# Exterior (topology)

In topology, the exterior of a subset $S$ of a topological space $X$ is the union of all open sets of $X$ which are disjoint from $S.$ It is itself an open set and is disjoint from $S.$ The exterior of $S$ in $X$ is often denoted by $\operatorname {ext} _{X}S$ or, if $X$ is clear from context, then possibly also by $\operatorname {ext} S$ or $S^{\operatorname {e} }.$ ## Equivalent definitions

The exterior is equal to $X\setminus \operatorname {cl} _{X}S,$  the complement of the (topological) closure of $S$  and to the (topological) interior of the complement of $S$  in $X.$

## Properties

The topological exterior of a subset $S\subseteq X$  always satisfies:

$\operatorname {ext} _{X}S=\operatorname {int} _{X}(X\setminus S)$

and as a consequence, many properties of $\operatorname {ext} _{X}S$  can be readily deduced directly from those of the interior $\operatorname {int} _{X}S$  and elementary set identities.
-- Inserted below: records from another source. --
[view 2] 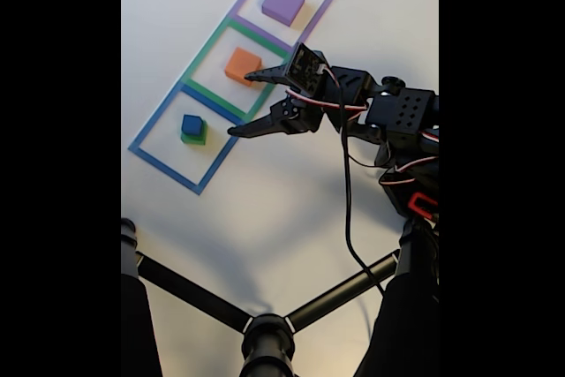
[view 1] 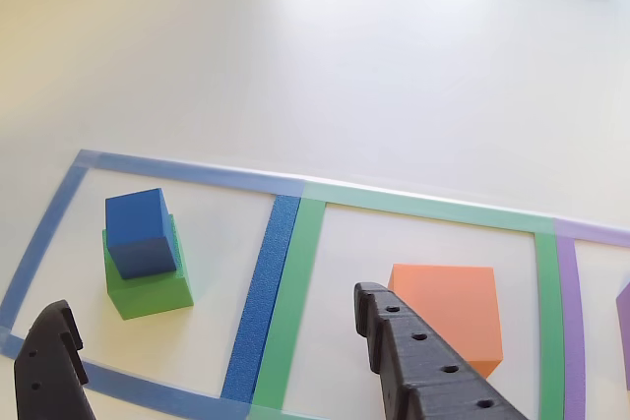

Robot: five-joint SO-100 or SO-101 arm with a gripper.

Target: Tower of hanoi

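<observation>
**Gripper spread above taped squares, nothing held**

We note a white table (view 2: 282, 209) with three taped squares in a row: blue, green, purple. The blue cube (view 1: 141, 233) sits askew atop the green cube (view 1: 150, 282) in the blue square; the orange cube (view 1: 451, 317) lies in the green square, the purple cube (view 2: 283, 1) in the purple. The arm reaches in from the table's right edge in the fixed view, gripper (view 2: 245, 104) spread wide, empty, between blue and green squares.
</observation>
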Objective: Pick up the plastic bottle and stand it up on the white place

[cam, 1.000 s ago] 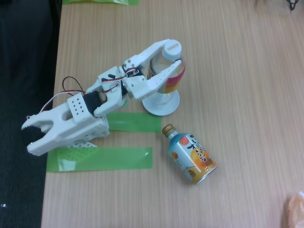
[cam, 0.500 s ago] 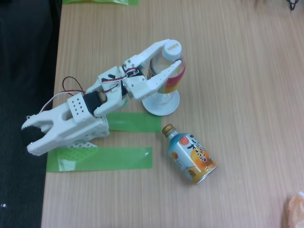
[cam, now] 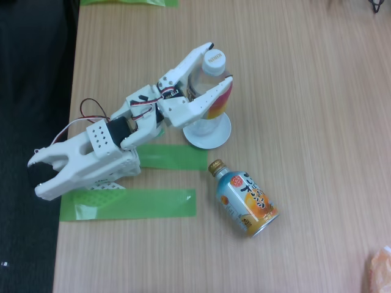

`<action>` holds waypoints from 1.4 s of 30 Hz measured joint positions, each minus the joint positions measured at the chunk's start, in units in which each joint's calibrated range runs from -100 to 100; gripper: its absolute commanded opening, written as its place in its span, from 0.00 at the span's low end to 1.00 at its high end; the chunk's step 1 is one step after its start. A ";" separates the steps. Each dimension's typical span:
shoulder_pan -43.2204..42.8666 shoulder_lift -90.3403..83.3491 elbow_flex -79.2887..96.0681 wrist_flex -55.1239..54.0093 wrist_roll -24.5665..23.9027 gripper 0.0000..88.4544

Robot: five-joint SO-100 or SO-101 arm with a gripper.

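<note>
In the fixed view the clear plastic bottle [cam: 218, 104] with its white cap and red-and-yellow label stands upright on the small white plate [cam: 211, 138]. My white gripper [cam: 220, 62] reaches in from the left and straddles the bottle's upper part. Its jaws are open: the upper finger [cam: 197, 58] stands off from the cap, and the lower finger [cam: 211, 94] lies along the label. I cannot tell whether the lower finger still touches the bottle.
An orange-and-blue metal bottle [cam: 247, 199] with a gold cap lies on its side just below the plate. Two green tape strips [cam: 175, 157] [cam: 131, 204] lie by the arm's base. The table's left edge [cam: 73, 91] drops to a dark floor.
The gripper has opened: its upper finger swung up and away from the cap. The bottle now stands slightly further left on the plate. The arm's base has not moved.
</note>
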 measured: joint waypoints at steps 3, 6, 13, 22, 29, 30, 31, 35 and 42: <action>0.07 0.00 0.00 0.00 0.00 0.32; 0.15 0.00 0.00 0.00 0.00 0.35; 0.22 0.00 0.00 0.00 0.00 0.50; -1.94 0.00 0.00 -0.08 -0.11 0.51; -2.61 0.00 -0.09 -4.59 -0.11 0.51; -2.47 0.00 -0.18 -5.52 -0.11 0.50; -2.47 0.00 -0.18 -6.46 -0.11 0.50; -2.47 0.00 -0.18 -9.18 -0.11 0.50; 4.56 0.00 -0.36 -19.63 -2.10 0.50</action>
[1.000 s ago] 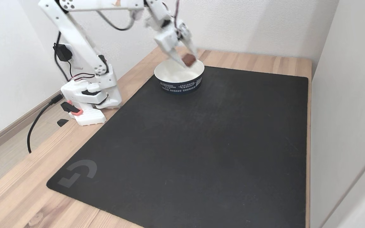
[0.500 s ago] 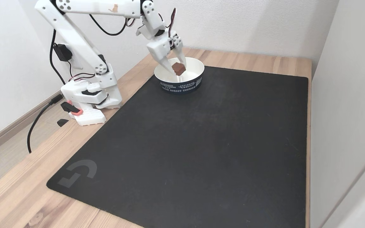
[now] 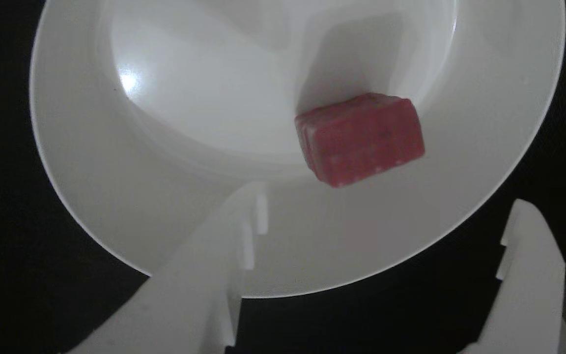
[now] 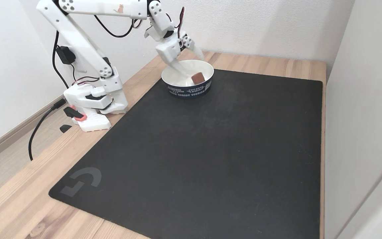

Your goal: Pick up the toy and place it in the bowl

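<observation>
Other view: the toy, a dark-red speckled block, lies inside the bowl on the sloping white wall near the floor, casting a shadow behind it. The gripper is spread wide, its two white fingers well apart at the bottom of the picture and touching nothing; the toy sits free of both.

In the fixed view the toy shows as a brown-red chunk resting within the bowl, toward its right side, while the gripper hangs above the rim with jaws apart. The bowl stands at the far corner of the black mat on the wooden counter.

By my reading, pick-up and placement are both finished: the toy is released and in the bowl. All that seems left is lifting the arm clear without clipping the rim.
</observation>
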`<state>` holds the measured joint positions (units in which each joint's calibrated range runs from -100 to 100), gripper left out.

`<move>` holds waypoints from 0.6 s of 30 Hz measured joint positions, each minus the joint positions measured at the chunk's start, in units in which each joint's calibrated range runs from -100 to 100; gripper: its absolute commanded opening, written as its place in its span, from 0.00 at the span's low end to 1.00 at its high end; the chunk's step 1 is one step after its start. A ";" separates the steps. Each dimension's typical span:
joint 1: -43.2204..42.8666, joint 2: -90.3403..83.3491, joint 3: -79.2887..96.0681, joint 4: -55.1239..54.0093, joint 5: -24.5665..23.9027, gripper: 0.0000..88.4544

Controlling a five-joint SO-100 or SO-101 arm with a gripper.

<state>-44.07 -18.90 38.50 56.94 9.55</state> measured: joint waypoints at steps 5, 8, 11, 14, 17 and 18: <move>3.83 0.00 -0.38 -3.04 0.21 0.12; 11.65 0.00 -6.14 -3.29 0.00 0.04; 15.40 0.08 -10.58 -3.29 0.26 0.02; 23.39 -0.25 -15.87 -3.29 0.05 0.02; 28.71 -1.50 -16.06 -3.29 0.21 0.02; 32.79 -3.16 -13.70 -3.21 0.10 0.02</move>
<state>-11.28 -22.06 24.80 53.74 9.65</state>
Such properties include the following:

• $\operatorname {ext} _{X}S$  is an open subset of $X$  that is disjoint from $S.$
• If $S\subseteq T$  then $\operatorname {ext} _{X}T\subseteq \operatorname {ext} _{X}S.$
• $\operatorname {ext} _{X}S$  is equal to the union of all open subsets of $X$  that are disjoint from $S.$
• $\operatorname {ext} _{X}S$  is equal to the largest open subset of $X$  that is disjoint from $S.$

Unlike the interior operator, $\operatorname {ext} _{X}$  is not idempotent, although it does have the following property:

• $\operatorname {int} _{X}S\subseteq \operatorname {ext} _{X}\left(\operatorname {ext} _{X}S\right).$